For this exercise, return exactly the lines of the material below that begin at the one with "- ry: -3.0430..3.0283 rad" and stop after the one with "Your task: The".

• Study material
========
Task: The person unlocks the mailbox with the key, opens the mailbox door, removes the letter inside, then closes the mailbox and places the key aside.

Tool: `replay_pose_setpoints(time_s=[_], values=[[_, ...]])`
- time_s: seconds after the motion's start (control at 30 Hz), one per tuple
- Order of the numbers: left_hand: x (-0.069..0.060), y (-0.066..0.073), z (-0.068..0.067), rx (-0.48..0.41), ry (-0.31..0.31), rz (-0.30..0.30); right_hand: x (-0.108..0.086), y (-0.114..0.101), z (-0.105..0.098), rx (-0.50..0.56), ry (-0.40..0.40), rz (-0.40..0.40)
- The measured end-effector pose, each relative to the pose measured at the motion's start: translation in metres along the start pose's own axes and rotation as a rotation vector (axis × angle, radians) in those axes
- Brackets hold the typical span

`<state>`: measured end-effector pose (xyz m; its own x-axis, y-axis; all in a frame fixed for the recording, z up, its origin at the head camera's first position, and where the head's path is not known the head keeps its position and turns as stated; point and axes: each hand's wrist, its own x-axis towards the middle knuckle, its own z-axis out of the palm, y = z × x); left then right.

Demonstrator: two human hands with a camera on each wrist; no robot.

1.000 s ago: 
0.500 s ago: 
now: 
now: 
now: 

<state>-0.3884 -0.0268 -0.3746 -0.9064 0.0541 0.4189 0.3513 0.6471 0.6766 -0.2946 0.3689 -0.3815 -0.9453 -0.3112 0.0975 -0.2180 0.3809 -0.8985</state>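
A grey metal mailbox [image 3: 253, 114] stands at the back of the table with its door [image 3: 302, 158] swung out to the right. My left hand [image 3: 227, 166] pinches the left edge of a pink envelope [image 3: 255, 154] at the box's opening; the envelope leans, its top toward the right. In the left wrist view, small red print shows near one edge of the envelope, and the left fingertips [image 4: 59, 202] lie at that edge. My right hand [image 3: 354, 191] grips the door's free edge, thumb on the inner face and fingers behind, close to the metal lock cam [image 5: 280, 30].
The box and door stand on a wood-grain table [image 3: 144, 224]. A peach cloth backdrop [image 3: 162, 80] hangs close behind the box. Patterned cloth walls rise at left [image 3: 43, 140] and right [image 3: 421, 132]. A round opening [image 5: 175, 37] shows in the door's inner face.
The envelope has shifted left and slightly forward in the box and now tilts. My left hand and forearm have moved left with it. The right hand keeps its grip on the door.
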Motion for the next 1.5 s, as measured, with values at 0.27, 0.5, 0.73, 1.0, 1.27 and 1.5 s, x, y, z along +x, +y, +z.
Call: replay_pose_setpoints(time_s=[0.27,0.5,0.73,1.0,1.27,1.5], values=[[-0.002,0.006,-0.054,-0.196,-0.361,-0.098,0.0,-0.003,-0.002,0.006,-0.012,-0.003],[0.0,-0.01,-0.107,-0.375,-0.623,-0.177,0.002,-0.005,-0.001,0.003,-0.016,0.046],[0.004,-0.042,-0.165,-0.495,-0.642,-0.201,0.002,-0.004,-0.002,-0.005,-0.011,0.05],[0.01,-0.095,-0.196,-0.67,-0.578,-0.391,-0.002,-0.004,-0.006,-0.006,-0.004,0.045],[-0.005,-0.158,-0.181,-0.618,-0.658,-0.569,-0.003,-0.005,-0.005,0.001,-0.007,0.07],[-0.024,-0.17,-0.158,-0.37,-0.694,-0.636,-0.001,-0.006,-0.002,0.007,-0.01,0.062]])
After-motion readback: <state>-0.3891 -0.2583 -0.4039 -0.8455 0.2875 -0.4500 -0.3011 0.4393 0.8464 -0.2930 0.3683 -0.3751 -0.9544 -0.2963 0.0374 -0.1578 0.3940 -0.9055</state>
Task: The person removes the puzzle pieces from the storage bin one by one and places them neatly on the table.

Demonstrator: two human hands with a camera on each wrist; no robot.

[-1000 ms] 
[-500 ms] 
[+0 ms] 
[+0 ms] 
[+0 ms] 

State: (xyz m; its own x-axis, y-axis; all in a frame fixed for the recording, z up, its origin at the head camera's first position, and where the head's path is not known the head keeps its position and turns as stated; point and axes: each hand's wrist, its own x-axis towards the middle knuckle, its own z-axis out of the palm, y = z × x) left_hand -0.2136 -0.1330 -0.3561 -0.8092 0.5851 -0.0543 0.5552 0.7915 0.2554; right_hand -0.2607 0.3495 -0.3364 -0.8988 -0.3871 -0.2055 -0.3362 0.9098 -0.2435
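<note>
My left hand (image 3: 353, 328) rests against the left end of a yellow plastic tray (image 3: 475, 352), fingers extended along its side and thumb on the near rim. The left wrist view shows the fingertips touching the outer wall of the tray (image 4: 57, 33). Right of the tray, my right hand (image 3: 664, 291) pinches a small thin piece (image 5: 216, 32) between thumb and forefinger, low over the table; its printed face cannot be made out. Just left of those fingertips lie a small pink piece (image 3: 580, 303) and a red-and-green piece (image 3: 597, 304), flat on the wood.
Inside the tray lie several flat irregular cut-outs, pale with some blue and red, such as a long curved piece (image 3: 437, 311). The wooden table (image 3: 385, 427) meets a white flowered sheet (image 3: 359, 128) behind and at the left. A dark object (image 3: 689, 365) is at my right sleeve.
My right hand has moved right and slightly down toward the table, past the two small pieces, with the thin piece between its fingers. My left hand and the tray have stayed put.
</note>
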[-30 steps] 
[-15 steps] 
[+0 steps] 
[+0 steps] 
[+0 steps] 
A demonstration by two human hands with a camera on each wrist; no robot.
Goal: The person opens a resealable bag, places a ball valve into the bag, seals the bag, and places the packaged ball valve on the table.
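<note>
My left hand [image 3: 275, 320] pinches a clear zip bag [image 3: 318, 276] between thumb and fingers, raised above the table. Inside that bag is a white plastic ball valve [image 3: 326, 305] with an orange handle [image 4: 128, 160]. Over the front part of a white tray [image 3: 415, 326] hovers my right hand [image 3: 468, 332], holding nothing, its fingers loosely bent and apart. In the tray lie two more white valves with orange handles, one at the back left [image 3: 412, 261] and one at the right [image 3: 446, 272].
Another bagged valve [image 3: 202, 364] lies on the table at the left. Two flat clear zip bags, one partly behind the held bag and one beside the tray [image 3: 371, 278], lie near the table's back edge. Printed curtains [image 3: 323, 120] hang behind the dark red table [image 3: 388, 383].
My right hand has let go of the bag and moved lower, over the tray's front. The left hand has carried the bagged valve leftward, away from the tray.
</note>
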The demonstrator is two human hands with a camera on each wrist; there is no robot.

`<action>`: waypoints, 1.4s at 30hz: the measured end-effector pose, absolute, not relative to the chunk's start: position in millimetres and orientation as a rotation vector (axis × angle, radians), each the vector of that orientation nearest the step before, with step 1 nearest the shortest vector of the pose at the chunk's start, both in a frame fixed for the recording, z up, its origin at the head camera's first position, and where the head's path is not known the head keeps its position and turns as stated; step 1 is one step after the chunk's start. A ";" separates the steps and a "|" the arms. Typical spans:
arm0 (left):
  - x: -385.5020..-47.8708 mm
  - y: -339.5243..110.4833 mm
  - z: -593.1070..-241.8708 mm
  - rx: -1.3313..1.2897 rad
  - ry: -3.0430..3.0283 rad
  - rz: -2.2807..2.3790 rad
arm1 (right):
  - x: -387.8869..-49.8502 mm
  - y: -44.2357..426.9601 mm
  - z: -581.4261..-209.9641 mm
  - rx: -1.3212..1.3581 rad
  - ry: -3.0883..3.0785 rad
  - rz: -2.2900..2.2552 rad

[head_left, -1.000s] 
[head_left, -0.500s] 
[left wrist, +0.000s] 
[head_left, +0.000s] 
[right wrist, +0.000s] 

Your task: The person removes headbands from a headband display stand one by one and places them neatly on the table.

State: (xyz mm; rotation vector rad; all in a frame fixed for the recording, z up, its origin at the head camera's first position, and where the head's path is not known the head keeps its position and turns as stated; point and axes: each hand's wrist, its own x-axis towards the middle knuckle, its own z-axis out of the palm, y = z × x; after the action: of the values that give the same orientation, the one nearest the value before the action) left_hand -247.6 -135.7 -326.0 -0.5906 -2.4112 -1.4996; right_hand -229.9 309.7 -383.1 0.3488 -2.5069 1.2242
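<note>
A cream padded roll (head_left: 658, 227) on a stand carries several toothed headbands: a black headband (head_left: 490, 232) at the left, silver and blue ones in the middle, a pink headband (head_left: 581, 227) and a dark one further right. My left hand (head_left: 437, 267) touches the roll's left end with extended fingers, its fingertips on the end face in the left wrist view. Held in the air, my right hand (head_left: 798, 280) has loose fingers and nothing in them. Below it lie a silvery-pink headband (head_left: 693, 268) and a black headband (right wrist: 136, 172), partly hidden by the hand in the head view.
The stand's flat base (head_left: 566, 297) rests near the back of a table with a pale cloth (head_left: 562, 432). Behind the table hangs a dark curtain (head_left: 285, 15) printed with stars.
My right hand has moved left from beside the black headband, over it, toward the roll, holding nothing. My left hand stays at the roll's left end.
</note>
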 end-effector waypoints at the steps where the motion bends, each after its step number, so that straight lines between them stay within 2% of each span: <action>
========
• Response for this exercise
  - ry: -3.0430..3.0283 rad
  - rz: -2.2807..2.3790 rad
arm1 (right):
  - x: -387.8869..-49.8502 mm
  - y: -44.2357..426.9601 mm
  - z: -581.4261..-209.9641 mm
  - rx: -1.3212..1.3581 rad
  - ry: -3.0883..3.0785 rad
  - rz: -2.2900..2.2552 rad

[head_left, -1.000s] 
[head_left, -0.500s] 
[left wrist, +0.000s] 
[head_left, +0.000s] 
[right wrist, +0.000s] 

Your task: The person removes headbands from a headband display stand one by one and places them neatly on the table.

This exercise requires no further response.